◆ Work required ◆
From the line containing "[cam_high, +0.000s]" down to the line containing "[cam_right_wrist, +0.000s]", copy out the entries below exactly, both lines included, and nothing else; pictures do not belong in the copy.

◆ Stored dataset items ◆
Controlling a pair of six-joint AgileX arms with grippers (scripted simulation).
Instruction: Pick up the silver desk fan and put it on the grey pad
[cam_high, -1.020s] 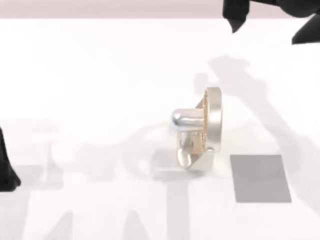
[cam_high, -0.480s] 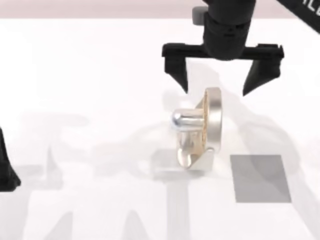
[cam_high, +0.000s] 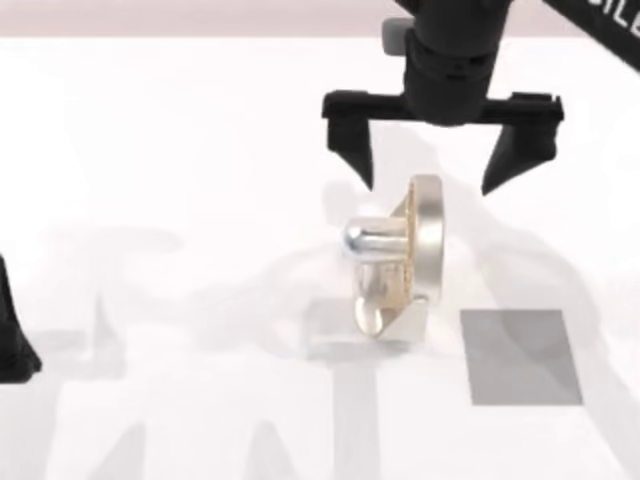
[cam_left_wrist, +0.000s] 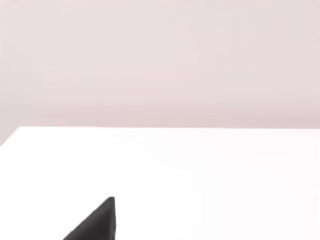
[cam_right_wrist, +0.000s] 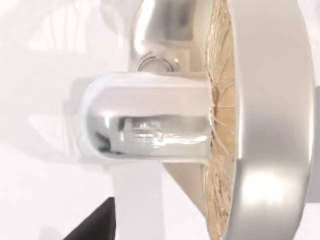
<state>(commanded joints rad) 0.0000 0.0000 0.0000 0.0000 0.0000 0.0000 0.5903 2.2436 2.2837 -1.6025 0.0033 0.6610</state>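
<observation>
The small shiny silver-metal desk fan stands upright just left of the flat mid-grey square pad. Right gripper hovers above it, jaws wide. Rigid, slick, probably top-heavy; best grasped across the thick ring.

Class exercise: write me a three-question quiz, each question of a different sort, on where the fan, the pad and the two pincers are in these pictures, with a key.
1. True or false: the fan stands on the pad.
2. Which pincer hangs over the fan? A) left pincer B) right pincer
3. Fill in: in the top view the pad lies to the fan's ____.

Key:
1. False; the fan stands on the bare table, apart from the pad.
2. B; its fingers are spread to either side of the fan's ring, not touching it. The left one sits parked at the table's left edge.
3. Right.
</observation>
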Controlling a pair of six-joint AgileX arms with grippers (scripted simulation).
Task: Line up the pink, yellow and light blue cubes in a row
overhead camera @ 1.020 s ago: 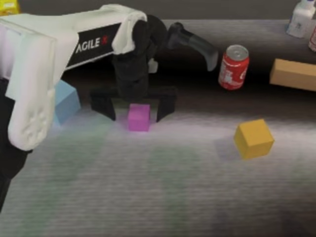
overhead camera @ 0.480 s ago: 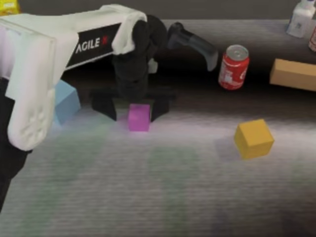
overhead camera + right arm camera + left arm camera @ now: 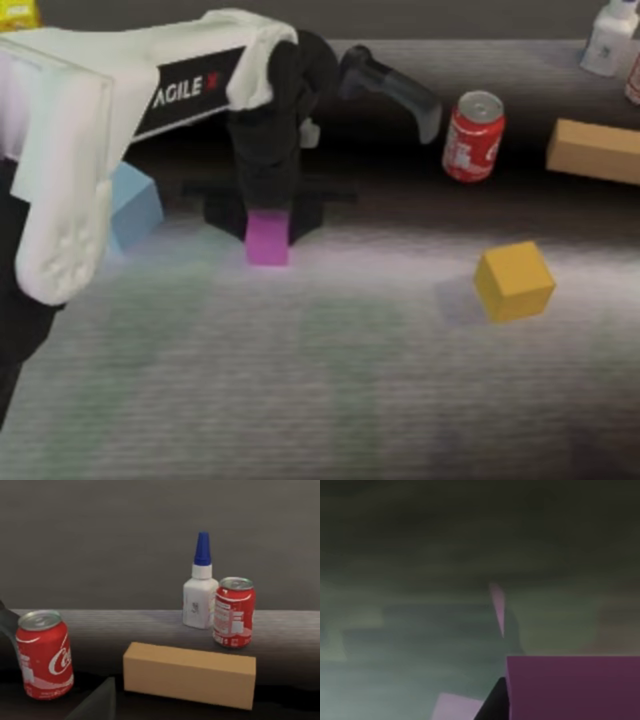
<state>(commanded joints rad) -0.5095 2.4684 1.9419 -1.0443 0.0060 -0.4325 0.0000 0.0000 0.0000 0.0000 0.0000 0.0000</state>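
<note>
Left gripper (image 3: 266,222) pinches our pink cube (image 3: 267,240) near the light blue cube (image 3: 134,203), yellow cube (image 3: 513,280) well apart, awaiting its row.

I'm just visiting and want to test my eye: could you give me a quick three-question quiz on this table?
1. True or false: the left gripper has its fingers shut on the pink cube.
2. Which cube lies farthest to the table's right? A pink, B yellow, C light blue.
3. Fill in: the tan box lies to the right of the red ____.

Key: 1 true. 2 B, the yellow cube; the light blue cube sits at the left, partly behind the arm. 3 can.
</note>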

◆ Expected output ◆
[cam_high, +0.000s] 
[cam_left_wrist, +0.000s] 
[cam_right_wrist, +0.000s] 

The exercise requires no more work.